DESCRIPTION OF THE PREFERRED EMBODIMENTS
[0026] FIG. 1 shows a longitudinal section through an upper half of
a magnetic resonance device with a tunnel-shaped patient acceptance
chamber according to the prior art, wherein for clarity only the
components in the sectional plane are shown. The magnetic resonance
device has an essentially hollow-cylindrical basic field magnet 110
that, to generate an optimally homogenous static basic magnetic
field in the patient acceptance chamber, has superconducting
primary coils 114 and likewise superconducting shielding coils 115
associated with the primary coils 114.
[0027] A likewise essentially hollow-cylindrical gradient coil
system 120 to generate rapidly switchable gradient fields is
arranged in the cavity of the basic field magnet 110. The gradient
coil system 120 includes, diagnosed from the inside out, the
following elements that are concentric to one another in
essentially hollow-cylindrical sub-regions of the gradient coil
system 120: a first transverse gradient coil 121, formed by four
saddle coils to generate a first transverse gradient field with a
gradient in a direction perpendicular to the hollow-cylinder main
axis 150; a second transverse gradient coil 122, likewise formed by
four saddle coils to generate a second transverse gradient field
with a gradient in a direction perpendicular to that of the first
transverse gradient coil 121 and perpendicular to the
hollow-cylinder main axis 150; a cooling device (not shown) to cool
the gradient coils 121, 122 and 123; a longitudinal gradient coil
123 formed by two solenoid coils to generate a longitudinal
gradient field with a gradient in the direction of the
hollow-cylinder main axis 150; a further cooling device in
connection with a shim device that are not shown; a longitudinal
gradient shielding coil 127 associated with the longitudinal
gradient coil 123; a first transverse gradient shielding coil 125
associated with the first transverse gradient coil 121, and a
second transverse gradient shielding coil 126 associated with the
second transverse gradient coil 122.
[0028] Since the conductor structures of the gradient coil system
120 are comparatively large and significantly lossy for many
wavelengths in the radio-frequency range, an essentially
hollow-cylindrical radio-frequency shield 130 is disposed between
the gradient coil system 120 and a radio-frequency antenna 140.
This radio-frequency shield is fashioned such that passes the
gradient fields generated by the gradient coil system 120 in a
low-frequency range and is impermeable for the signals generated by
the radio-frequency antenna 140 in the high-frequency
(radio-frequency) range.
[0029] The radio-frequency antenna 140 is disposed in the cavity of
the radio-frequency shield 130 formed as a birdcage antenna in the
illustration.
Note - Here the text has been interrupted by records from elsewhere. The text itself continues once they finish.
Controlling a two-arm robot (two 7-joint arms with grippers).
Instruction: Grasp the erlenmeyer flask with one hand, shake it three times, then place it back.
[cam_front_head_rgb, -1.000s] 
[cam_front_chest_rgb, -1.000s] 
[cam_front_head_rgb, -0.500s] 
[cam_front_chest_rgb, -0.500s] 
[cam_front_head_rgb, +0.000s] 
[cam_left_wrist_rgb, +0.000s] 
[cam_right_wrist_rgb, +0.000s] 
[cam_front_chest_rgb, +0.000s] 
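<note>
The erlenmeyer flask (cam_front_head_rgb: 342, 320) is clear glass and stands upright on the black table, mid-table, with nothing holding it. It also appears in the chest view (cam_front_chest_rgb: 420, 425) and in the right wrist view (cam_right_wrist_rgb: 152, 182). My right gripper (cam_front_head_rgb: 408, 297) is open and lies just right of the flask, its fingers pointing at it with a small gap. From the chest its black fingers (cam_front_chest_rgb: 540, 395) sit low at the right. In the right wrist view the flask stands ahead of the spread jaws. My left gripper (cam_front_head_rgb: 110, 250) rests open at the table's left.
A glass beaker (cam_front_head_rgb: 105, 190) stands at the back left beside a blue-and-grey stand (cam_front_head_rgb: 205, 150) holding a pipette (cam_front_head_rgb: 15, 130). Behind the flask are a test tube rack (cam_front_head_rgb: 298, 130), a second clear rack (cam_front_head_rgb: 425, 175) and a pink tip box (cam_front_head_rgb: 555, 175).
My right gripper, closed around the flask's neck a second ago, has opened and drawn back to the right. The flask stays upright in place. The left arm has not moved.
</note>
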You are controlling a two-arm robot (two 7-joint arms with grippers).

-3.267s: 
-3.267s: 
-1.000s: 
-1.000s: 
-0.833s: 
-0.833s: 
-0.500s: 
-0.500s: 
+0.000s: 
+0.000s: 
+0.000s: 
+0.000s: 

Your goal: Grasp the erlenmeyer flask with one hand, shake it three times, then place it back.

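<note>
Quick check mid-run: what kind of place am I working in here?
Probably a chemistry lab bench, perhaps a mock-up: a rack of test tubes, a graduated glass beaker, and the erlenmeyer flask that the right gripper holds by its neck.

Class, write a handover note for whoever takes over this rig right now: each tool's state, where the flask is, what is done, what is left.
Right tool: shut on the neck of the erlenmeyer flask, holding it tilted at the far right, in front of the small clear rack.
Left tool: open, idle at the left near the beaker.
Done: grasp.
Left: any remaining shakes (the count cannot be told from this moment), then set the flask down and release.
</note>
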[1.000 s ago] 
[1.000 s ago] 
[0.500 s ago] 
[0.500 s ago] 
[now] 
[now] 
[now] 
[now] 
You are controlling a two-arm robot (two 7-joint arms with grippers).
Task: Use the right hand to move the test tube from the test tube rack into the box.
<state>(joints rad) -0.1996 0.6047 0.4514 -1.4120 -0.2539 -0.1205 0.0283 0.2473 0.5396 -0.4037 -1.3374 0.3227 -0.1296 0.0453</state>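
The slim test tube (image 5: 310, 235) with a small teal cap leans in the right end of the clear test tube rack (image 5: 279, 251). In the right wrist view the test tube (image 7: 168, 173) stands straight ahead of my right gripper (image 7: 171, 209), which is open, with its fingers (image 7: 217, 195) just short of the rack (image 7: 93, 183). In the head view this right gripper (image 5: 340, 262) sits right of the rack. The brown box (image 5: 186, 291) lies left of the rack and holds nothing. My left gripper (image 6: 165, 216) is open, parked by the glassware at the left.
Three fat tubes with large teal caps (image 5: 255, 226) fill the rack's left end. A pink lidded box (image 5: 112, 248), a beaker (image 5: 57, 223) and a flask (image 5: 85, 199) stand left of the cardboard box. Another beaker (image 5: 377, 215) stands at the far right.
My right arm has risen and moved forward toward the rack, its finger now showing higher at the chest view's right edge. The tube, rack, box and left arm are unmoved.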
A radio-frequency field can be generated in the
patient acceptance chamber with the radio-frequency antenna 140,
with exemplary field lines 149 of the radio-frequency field being
indicated in the region of the patient acceptance chamber with the
symbol {circle over (.multidot.)}. The symbol {circle over
(.multidot.)} thereby identifies a numbered field line 149 exiting
from the drawing plane at this location. The actual radio-frequency
antenna 140 is separated, for example, by approximately 3 cm from
the radio-frequency shield 130. Compared to a predetermined size of
the patient acceptance chamber for a basic field magnet not taking
into account the 3 cm, these 3 cm represent a dimensional
enlargement of approximately 10% that has significant costs. This
separation enables a flux return of the radio-frequency field
generated by the radio-frequency antenna 140, thus a closing of the
field lines 149, with the field lines being indicated with the
symbol {circle over (.times.)} in the region between the
radio-frequency antenna 140 and the radio-frequency shield 130. The
symbol {circle over (.times.)} identifies a numbered field line 149
entering the drawing plane at this location. The width of this
space provided for the flux return cannot be selected too small,
since otherwise the counter-propagating portions of the field lines
149 would lie very close to one another, and an unacceptably large
portion of the field energy would be located in the return, and the
filling factor and the efficiency of the radio-frequency antenna
150 would be significantly decreased.
[0030] Furthermore, a field line 119 of the basic magnetic field is
shown as an example in FIG. 1 that encloses the region of the basic
field magnet 110, and exemplary field lines 129 of the second
transverse gradient field are shown that enclose the region of the
gradient coil system 120. All magnetic fields that are applied in
the patient acceptance chamber must close outside of the patient
acceptance chamber.
[0031] FIG. 2 shows, as an exemplary embodiment of the invention, a
longitudinal section through an upper half of a magnetic resonance
device with a substantially tunnel-like patient acceptance chamber,
wherein for clarity again only the components in the section plane
are shown.
[0032] To generate an optimally homogenous static basic magnetic
field in the patient acceptance chamber, the magnetic resonance
device has a basic field magnet 210 with superconducting primary
coils 214 and likewise superconducting shielding coils 215
associated with the primary coils 214.
[0033] Furthermore, to generate rapidly switchable gradient fields,
the magnetic resonance device has an essentially hollow-cylindrical
gradient coil system 220 with a first transverse gradient coil 221,
a second transverse gradient coil 222, a longitudinal gradient coil
223, and gradient shielding coils 225, 226 and 227 associated with
the gradient coils 221, 222 and 223. The conductor arrangements of
the gradient coils 221, 222 and 223 are designed such that a middle
region of the gradient coil system 220 is free of conductors of the
gradient coils 221, 222 and 223, in which is arranged a
radio-frequency antenna element 240 of the magnetic resonance
device. The conductors of the gradient coils 221, 222 and 223
arranged on both sides of the middle region are surrounded by thin
metallic radio-frequency shields 231 and 232. The RF antenna
element 240 can either form an RF antenna by itself, or it can be
part of an RF antenna together with both RF shields 231 and 232. In
addition, the RF antenna element 140 and the RF shields 231 and 232
connected with one another in terms of radio-frequency.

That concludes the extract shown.